UK brands are increasingly judged on who makes their clothes. Here's what the Modern Slavery Act expects — and why a short, transparent supply chain makes it easy.
The UK Modern Slavery Act 2015 requires larger businesses to publish an annual statement setting out the steps they take to ensure slavery and human trafficking aren't in their operations or supply chains. Even if your brand sits under the turnover threshold, your retail and wholesale buyers almost certainly ask the same questions in their due diligence. Either way, you need to know — and be able to show — who makes your knitwear.
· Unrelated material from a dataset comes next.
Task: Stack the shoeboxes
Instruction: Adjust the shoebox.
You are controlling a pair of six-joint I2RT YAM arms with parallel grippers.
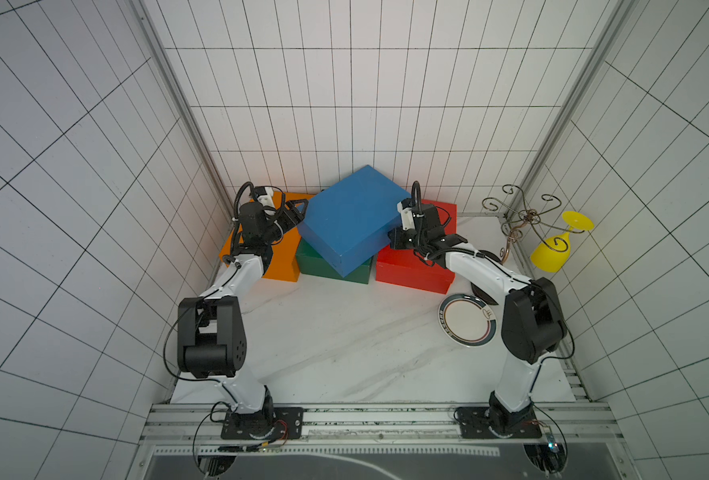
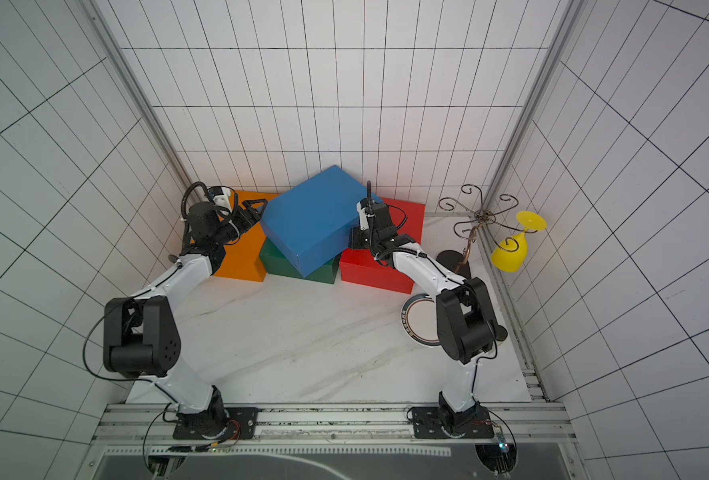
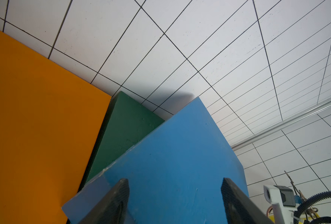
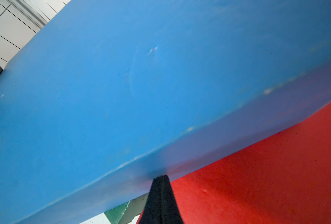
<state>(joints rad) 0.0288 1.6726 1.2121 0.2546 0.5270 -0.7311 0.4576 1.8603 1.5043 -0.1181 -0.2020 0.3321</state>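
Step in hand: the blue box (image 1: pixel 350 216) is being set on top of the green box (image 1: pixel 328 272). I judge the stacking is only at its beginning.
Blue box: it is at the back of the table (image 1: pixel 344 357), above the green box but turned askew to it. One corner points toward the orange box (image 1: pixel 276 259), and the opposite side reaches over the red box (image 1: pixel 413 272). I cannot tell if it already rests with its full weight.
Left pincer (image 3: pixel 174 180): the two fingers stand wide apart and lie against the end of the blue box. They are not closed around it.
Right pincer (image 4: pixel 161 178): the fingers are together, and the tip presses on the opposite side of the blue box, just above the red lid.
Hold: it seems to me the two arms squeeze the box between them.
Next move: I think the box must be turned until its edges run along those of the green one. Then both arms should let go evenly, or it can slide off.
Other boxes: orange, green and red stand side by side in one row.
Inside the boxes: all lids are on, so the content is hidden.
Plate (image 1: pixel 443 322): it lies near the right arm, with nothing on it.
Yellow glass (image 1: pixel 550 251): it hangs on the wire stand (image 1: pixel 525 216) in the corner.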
A credible statement rests on visibility. A long, multi-tier chain routed through brokers and sub-contractors is hard to see into — and hard to vouch for. A short, single-site supply chain, where the garment is knitted and finished in one named factory you can visit, is far easier to map, audit and stand behind. The structure of your sourcing is itself a due-diligence answer.
Where exactly is production done? Can you visit? A real factory you can walk through beats a trading company that won't name its maker.
Is the work done in-house or sub-contracted out? Unannounced sub-contracting is exactly the blind spot the Act is concerned with.
Supplier information and traceability you can reference in your own statement and pass to buyers who ask.
Kiwi Giyim is a single flat-knit factory in Gaziantep — 22 machines, a 50+ in-house team, founder-run since 2010, no agency layer. Production happens where we say it does, and you're welcome to visit. We're a manufacturer, not a legal adviser, and your statement remains your responsibility — but a short, transparent chain is the easiest foundation to build it on.